Tag Archives: Ren Walters

DON’T LET YOUR FRINGE DOWN

MIJFF13Invite_500x

Preview: Melbourne Jazz Fringe Festival, including 2013 APRA Composer Commission Concert, Sunday 5 May, 2-8pm at
 Northcote Town Hall

Lovers of popular music, including fans of classical and opera, may regard many incarnations of jazz as being on “the fringe”. Purely in terms of bums on seats at concerts, that is probably a reasonable view. But anyone familiar with the improvised music on offer in Australia knows there are gigs that sit on the fringe within the broad genre.

It’s not worth wasting energy on where to draw the line between more mainstream jazz and material that’s “out there”. But some context can be helpful. Martin Jackson, who runs the Melbourne Jazz Co-operative, has suggested that patrons of gigs sponsored by the co-op should keep in mind that the diversity of music on offer means they may find some outings a challenge.

I can recall a few occasions on which people looking for some live music after dinner have lobbed at Bennetts Lane Jazz Club not knowing what to expect, then discovered that what’s on offer on the night does not appeal to them. On the other hand, anyone who finds the way to the Make It Up Club at Bar Open in Fitzroy is likely to expect performances that stretch the boundaries of music.

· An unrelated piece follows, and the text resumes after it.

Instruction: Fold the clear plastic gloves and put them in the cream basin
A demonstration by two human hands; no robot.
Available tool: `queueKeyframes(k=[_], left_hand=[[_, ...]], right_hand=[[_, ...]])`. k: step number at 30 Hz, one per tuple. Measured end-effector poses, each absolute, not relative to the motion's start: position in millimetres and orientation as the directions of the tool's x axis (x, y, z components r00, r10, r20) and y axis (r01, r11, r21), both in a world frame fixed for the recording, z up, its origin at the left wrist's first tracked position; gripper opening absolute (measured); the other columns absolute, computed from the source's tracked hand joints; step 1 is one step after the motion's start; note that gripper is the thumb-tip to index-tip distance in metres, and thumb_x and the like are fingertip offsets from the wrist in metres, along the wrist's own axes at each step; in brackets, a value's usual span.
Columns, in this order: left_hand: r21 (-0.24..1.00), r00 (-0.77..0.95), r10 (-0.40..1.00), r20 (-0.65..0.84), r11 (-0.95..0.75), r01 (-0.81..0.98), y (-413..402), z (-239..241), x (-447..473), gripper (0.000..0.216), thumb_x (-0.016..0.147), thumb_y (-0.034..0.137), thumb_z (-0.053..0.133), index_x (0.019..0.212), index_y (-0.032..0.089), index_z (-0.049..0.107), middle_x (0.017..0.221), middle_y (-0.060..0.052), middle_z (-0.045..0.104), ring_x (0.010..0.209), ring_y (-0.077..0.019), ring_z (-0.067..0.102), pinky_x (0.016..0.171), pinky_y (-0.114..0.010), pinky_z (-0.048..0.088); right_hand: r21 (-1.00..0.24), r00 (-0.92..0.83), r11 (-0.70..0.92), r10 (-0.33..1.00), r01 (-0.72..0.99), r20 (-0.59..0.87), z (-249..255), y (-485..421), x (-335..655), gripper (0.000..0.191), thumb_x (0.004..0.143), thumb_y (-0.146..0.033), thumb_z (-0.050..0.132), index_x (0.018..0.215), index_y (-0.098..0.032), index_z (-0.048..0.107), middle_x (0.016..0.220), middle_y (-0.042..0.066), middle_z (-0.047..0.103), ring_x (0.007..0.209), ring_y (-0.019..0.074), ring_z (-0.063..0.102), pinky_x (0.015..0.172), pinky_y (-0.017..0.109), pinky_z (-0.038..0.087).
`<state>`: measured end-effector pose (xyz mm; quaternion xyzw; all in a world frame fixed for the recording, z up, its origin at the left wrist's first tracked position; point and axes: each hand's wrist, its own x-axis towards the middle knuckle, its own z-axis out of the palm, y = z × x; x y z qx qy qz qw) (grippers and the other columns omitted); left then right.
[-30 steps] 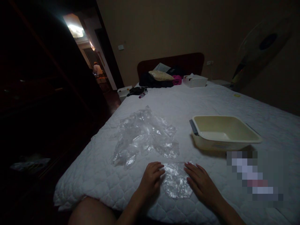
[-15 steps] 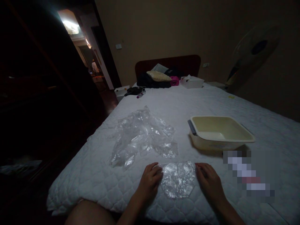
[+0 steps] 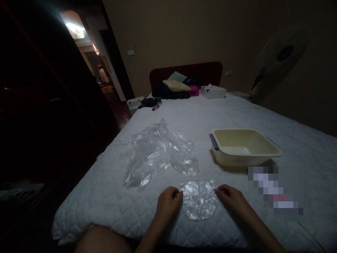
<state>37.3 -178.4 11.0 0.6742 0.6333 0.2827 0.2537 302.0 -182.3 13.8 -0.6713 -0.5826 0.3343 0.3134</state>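
Observation:
A clear plastic bag (image 3: 199,201), flattened and crinkled, lies on the quilted bed cover in front of me. At its left edge my left hand (image 3: 168,203) is closed, thumb and forefinger pinched at the plastic. My right hand (image 3: 231,196) pinches the opposite edge near the upper right corner, with its other fingers curled. Beyond the hands, a loose pile of similar clear plastic bags (image 3: 163,151) is spread over the cover. A cream plastic basin (image 3: 244,160) with grey handles stands to the right, upright.
A blurred-out item (image 3: 273,191) lies right of my right hand. Pillows and dark clothes (image 3: 171,89) and a white box (image 3: 213,92) sit by the headboard (image 3: 210,72). A standing fan (image 3: 283,52) is at the right. Through the doorway a person (image 3: 102,74) is visible.
Both hands have shifted their grip slightly down the bag's sides, and the fingers have drawn into pinches. The bag stays flat in nearly the same spot. My view has turned slightly.

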Motion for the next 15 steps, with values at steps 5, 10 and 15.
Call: queueKeyframes(k=[5,10,15], left_hand=[[0.737,0.016,1.0,0.001,-0.012,0.676,-174.1,10.8,43.6,0.017,0.075,0.028,0.053,0.08,0.017,0.066,0.076,-0.003,0.065,0.072,-0.0179,0.059,0.066,-0.026,0.039],[0.834,-0.028,1.0,-0.011,0.025,0.552,-167.2,0.4,44.5,0.015,0.069,0.019,0.055,0.082,0.018,0.062,0.076,-0.001,0.064,0.072,-0.016,0.059,0.067,-0.024,0.039],[0.924,-0.136,0.977,-0.163,0.199,0.326,-157.6,-13.5,45.4,0.021,0.064,0.014,0.058,0.085,0.018,0.056,0.07,0.002,0.06,0.064,-0.0126,0.057,0.058,-0.02,0.039]], right_hand=[[-0.888,0.077,-0.148,0.989,0.436,-0.127,6.1,-175.7,302.9,0.03,0.066,-0.043,0.057,0.077,-0.015,0.064,0.063,0.003,0.062,0.058,0.0164,0.055,0.051,0.024,0.04],[-0.942,0.1,-0.214,0.976,0.257,-0.194,1.6,-170.8,293.6,0.031,0.063,-0.041,0.06,0.079,-0.015,0.06,0.06,-0.001,0.057,0.05,0.0121,0.051,0.047,0.023,0.039],[-0.954,0.108,-0.26,0.963,0.152,-0.245,1.5,-166.6,286.8,0.029,0.06,-0.04,0.063,0.077,-0.017,0.057,0.056,-0.004,0.053,0.043,0.0095,0.048,0.038,0.02,0.033]])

Organisers of the Melbourne Jazz Fringe Festival have had to do some hard thinking in recent years about the challenges of staging a festival with limited resources, declining patronage and arguably some encroachment on its turf by the Melbourne International Jazz Festival. If anything the MIJF is now leaning to the more accessible side of the spectrum, but under Sophie Brous it ventured into experimental music with the hugely popular day-long multi-stage Overground at Melbourne Town Hall, which was similar in concept to the MJFF’s previous Big Arse Sundays.

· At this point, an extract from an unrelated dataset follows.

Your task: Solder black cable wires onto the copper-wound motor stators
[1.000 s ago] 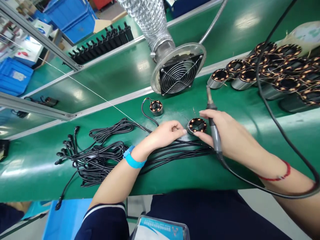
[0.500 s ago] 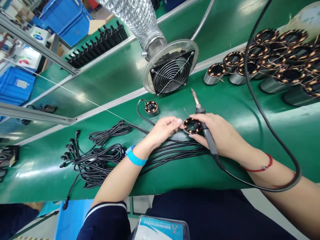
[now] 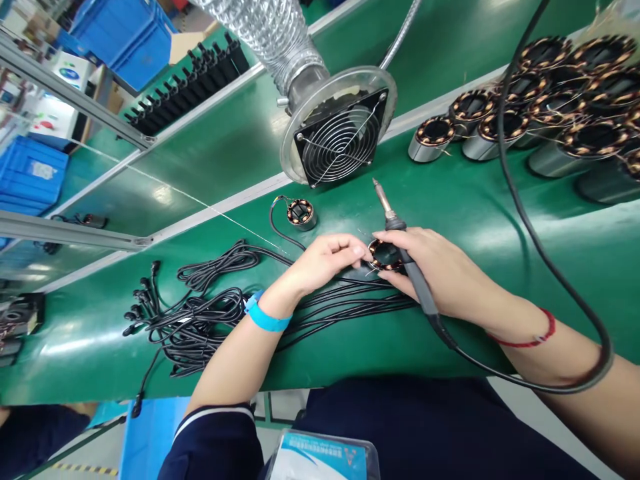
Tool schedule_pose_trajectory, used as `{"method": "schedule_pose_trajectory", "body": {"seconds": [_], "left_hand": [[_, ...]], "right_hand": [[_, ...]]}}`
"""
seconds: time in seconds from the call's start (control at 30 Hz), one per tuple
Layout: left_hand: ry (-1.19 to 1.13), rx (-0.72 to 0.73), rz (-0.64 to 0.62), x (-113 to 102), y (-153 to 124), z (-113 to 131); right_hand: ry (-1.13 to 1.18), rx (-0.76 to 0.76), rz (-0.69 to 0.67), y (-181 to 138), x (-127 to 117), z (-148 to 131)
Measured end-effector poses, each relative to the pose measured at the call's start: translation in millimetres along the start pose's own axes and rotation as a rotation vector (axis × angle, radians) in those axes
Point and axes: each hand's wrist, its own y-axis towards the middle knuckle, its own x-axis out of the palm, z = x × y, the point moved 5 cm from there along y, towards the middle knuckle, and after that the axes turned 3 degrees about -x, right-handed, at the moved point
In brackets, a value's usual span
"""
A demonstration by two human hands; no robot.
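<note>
My right hand (image 3: 440, 270) grips a soldering iron (image 3: 420, 283), its metal tip pointing up and away from me. Thumb and fingertips of that same hand also hold a motor stator (image 3: 384, 255) with copper windings, partly covered by the hand. At the stator's left rim my left hand (image 3: 333, 260) is closed in a pinch; what lies between its fingertips is too small to make out. A thin wire end sticks out below the rim. Behind my left hand stands another stator (image 3: 301, 215) with a dark cable attached.
Bundled black cables (image 3: 200, 327) with plugs lie at the left, some running beneath my hands. A fan (image 3: 343, 150) on a foil duct (image 3: 270, 40) hangs at the back. Several stators (image 3: 580, 140) stand back right. The iron's cord (image 3: 530, 220) loops over my right forearm.
The soldering iron's tip has shifted slightly left. The held stator has turned or tilted a little, and a thin wire end now shows at its lower left.
</note>
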Motion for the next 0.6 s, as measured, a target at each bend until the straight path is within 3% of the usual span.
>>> {"method": "schedule_pose_trajectory", "body": {"seconds": [0.13,0.2,0.27,0.43,0.6], "left_hand": [[-0.104,-0.080,0.183,-3.1,2.1,-2.5],[-0.114,-0.126,0.217,-3.3,2.3,-3.4],[-0.129,-0.155,0.202,-3.4,1.8,-4.2],[-0.242,-0.117,0.016,0.1,1.2,-6.8],[-0.151,-0.023,0.009,0.3,2.9,-8.4]], "right_hand": [[0.012,-0.043,-0.016,0.5,-0.3,-1.7],[0.022,-0.052,-0.035,0.7,0.0,-2.2],[0.032,-0.059,-0.047,1.0,0.1,-2.7],[0.068,-0.064,-0.048,1.7,-0.8,-3.9],[0.122,-0.038,-0.071,1.2,-5.0,2.7]]}}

That’s hardly a comprehensive summary of the issues facing the hard-working MJFF organisers, but the upshot is that this year’s festival will consist of one afternoon of concerts grouped around the 2013 APRA Commission Concert, which has become a significant landmark for the festival and in Melbourne’s annual jazz calendar. For anyone unfamiliar with this concert, it’s worth saying that each year APRA funding enables MJFF to invite proposals for a commissioned work that breaks new ground. The chosen work is given its debut airing during the festival. These are always innovative and interesting.

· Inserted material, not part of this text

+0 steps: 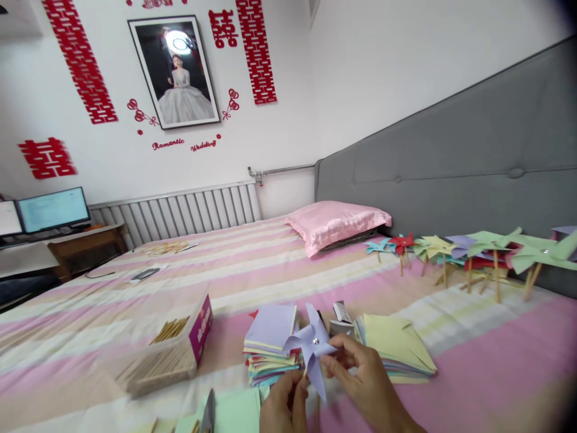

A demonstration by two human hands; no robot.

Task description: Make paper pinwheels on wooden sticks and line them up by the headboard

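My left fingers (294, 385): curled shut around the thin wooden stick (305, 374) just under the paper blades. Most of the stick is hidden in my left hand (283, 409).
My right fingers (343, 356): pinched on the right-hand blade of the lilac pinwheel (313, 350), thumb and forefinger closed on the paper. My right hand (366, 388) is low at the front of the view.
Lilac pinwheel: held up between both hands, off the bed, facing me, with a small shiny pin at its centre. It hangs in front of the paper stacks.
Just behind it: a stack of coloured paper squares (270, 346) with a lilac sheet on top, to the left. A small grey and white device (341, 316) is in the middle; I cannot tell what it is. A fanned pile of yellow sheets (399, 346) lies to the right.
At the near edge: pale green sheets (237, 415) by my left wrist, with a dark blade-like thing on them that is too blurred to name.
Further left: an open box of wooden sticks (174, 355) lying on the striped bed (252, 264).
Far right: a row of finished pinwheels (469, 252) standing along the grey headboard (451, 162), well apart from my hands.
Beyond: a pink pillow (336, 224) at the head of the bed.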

This year Darrin Archer has chosen to focus on Allen Ginsberg‘s poem Howl, using modern composition and improvisation to explore the sex, drugs and spirituality of the beatnik as a sonic landscape. If that sounds weird, it probably will be, but surely that’s what we want from a MJFF concert. The work, titled Drunken Taxicabs of Absolute Reality: Howl to music, will debut at 5.30pm.

But the music begins at 2pm with solo piano performances by Steve Grant (a multi-instrumentalist who is often playing cornet or accordion) and Marc Hannaford (who will soon leave for New York to take up a fellowship at Columbia for a PhD in music theory). It will be a treat to hear these pianists at work solo.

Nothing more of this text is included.